On Nov. 15, U.S. president Donald Trump pardoned two U.S. Army officers accused of war crimes (one convicted, the other awaiting trial).

Trump also re-promoted U.S. Navy SEAL Edward Gallagher from Petty Officer First Class to Chief Petty Officer. Gallagher was convicted of a minor war crime (posing for a photo with a corpse) after he was accused of murdering the victim, but acquitted when a fellow sailor swung a deal for immunity, then reversed his testimony and claimed responsibility for the murder.

When he learned that the Navy intended to remove Gallagher from duty as a SEAL, Trump intervened again, by tweet – “The Navy will NOT be taking away Warfighter and Navy Seal Eddie Gallagher’s Trident Pin” – and had Richard Spencer fired as Secretary of the Navy for not treating the tweet as an order.

There are plenty of reasons to criticize Trump’s actions, but I only have room in this column for one of those reasons:

He has effectively sentenced future U.S. soldiers, sailors, airmen and Marines to battlefield execution.

Gallagher’s crimes were reported by his SEAL comrades.

He was investigated and charged with those crimes by the Navy itself, which has morale and publicity incentives to only go after “the worst of the worst” for actions on the battlefield.

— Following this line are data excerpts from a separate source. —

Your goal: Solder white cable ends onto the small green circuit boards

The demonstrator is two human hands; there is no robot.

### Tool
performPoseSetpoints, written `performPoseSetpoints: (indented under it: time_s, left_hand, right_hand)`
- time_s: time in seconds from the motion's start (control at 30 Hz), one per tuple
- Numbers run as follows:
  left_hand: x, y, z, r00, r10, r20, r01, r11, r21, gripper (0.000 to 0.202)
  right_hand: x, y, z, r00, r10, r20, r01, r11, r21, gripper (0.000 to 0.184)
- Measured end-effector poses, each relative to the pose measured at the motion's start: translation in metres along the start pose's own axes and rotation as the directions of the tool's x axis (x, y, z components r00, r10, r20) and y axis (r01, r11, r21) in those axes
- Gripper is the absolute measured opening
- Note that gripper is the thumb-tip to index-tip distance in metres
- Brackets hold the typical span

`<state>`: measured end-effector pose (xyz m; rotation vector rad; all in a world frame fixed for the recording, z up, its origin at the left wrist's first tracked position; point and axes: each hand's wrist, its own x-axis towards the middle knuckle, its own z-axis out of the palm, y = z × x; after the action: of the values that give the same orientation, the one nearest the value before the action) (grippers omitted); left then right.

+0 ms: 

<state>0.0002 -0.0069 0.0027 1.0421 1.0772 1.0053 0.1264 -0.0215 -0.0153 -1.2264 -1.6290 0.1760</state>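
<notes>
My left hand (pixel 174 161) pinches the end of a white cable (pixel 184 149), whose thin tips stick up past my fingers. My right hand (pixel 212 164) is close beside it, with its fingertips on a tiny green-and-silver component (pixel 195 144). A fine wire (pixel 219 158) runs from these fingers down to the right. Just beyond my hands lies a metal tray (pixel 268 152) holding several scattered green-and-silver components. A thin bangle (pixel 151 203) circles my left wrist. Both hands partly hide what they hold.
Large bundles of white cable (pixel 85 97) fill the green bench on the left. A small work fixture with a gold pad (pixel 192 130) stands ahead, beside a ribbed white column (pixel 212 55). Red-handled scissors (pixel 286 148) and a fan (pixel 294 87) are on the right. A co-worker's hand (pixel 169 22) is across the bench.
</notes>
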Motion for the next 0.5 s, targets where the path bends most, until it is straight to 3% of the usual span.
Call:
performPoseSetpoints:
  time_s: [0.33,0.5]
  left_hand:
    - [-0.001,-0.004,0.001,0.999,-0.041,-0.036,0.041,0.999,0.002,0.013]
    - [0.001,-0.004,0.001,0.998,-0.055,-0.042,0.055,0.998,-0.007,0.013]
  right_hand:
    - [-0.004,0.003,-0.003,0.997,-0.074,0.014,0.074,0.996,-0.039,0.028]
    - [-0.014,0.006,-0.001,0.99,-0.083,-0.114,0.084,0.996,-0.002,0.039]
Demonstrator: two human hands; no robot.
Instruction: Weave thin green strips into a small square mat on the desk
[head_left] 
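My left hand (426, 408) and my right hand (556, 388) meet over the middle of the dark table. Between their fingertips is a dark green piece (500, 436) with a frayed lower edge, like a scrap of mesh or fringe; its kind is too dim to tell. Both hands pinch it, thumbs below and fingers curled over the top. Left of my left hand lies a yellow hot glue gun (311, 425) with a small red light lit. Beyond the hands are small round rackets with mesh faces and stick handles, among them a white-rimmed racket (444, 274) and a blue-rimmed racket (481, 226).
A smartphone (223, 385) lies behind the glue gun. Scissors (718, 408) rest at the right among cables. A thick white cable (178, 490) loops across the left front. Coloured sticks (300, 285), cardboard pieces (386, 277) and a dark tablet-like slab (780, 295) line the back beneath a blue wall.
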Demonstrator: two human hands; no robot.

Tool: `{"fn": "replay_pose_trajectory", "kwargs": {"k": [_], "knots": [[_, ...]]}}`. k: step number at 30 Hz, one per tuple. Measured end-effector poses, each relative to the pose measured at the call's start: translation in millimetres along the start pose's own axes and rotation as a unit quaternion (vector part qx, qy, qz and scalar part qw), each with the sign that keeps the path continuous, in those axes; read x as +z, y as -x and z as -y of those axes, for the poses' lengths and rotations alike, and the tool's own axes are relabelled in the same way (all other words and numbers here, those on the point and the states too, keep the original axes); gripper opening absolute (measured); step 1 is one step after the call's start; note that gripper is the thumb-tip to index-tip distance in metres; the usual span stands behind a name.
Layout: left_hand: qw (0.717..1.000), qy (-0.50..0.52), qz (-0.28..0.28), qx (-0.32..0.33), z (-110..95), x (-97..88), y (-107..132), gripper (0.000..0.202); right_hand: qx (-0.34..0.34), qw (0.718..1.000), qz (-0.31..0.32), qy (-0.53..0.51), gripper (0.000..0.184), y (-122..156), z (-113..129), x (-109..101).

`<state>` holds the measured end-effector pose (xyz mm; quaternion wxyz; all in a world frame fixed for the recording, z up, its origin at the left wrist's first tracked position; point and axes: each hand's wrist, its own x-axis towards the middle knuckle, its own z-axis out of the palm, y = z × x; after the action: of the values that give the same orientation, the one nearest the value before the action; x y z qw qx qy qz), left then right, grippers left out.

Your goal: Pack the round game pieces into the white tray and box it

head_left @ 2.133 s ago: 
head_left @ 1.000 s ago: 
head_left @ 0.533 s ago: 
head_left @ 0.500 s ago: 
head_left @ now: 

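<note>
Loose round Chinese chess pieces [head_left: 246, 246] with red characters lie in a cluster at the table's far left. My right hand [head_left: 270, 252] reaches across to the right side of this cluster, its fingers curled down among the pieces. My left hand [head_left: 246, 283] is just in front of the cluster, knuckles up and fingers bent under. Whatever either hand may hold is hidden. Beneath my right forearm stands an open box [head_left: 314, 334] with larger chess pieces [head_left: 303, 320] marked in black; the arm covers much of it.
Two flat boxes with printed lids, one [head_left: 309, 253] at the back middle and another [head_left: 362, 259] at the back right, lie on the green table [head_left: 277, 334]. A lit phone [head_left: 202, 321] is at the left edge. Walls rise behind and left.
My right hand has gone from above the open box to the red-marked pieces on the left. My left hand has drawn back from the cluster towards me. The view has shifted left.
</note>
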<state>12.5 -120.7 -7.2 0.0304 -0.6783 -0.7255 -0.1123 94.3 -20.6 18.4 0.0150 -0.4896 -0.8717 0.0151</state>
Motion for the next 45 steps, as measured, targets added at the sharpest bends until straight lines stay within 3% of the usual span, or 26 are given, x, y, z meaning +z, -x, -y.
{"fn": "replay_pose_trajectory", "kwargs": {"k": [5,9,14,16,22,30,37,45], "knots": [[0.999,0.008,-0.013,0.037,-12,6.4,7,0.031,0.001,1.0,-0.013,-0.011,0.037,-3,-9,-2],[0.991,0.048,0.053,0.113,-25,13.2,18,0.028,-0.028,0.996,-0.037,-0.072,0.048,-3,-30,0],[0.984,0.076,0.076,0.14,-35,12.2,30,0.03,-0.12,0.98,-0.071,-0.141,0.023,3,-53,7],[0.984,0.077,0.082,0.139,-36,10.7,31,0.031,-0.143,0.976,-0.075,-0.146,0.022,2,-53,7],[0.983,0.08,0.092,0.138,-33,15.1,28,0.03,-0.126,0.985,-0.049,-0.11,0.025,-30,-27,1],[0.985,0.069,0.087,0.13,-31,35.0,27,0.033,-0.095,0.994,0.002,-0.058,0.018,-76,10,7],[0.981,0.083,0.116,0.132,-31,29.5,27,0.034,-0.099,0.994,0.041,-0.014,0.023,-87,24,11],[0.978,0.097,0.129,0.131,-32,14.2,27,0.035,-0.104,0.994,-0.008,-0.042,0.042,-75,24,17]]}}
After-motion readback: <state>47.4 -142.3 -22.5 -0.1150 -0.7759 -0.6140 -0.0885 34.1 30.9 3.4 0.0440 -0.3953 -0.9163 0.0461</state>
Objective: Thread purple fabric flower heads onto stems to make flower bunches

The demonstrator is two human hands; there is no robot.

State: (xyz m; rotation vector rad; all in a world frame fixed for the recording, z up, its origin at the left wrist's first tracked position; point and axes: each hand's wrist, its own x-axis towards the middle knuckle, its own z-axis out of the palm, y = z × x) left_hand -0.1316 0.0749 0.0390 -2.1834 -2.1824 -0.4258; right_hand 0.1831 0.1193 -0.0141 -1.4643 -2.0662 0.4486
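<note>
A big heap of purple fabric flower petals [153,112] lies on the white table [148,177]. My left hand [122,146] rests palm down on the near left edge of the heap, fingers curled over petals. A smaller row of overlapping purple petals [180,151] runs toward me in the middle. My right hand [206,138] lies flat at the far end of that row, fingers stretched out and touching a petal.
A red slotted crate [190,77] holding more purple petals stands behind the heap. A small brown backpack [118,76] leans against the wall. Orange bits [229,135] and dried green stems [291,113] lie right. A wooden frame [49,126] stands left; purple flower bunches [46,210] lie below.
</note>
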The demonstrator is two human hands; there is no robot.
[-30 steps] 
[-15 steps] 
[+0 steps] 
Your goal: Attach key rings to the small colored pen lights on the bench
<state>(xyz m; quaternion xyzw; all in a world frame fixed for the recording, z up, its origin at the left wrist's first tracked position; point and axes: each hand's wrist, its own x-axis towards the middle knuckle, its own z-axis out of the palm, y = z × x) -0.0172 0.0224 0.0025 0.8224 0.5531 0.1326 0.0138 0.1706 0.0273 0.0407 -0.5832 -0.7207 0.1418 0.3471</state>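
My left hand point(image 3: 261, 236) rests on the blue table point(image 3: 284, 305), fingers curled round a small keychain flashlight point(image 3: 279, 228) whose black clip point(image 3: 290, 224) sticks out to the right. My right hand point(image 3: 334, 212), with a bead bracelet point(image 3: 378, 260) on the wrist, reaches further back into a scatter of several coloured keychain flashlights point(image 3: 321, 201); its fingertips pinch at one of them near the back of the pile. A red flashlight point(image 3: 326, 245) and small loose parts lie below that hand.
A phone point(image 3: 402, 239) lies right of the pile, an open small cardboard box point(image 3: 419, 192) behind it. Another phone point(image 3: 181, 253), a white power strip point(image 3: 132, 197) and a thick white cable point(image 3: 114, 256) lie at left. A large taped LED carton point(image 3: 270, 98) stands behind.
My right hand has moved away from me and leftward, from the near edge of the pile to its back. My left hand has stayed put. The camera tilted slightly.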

He was tried and convicted by a jury of his military peers in a process that actually offers more protections for defendants than the civilian justice system (for example, an enlisted defendant can demand that at least one third of the jury be enlisted personnel rather than officers).

When Trump short-circuited that process – first with the pardon, then with the re-promotion, and finally with the demand that Gallagher be allowed to return to his former unit – he very loudly sent a message to every member of the U.S. armed forces:

“When you have a bad actor in your midst, take care of the problem yourselves. If you go through the proper channels, that bad actor will get off with little or no punishment and be sent right back to your ranks.”

Above and beyond the damage done to their direct victims, war criminals endanger their fellow troops. They make enemies out of people who might otherwise remain neutral or even friendly. They motivate those enemies to fight harder and to seek harsh vengeance.

If the military justice system doesn’t charge, try, and punish people whose crimes endanger their comrades because the president panders for votes from “support the troops” types, the (unsupported) troops will deal with such matters on the spot.

We who are veterans can attest to “blanket parties” for serial screw-ups, “dry showers” with scrub brushes for guys who don’t maintain personal hygiene in close living quarters, and other “light” punishments for minor offenses.

For endangering the lives of comrades, military vigilantism extends all the way to summary execution. In Vietnam, it was referred to as “fragging.”

Trump isn’t sparing future Eddie Gallaghers their punishments. He’s just robbing them of their rightful day in court.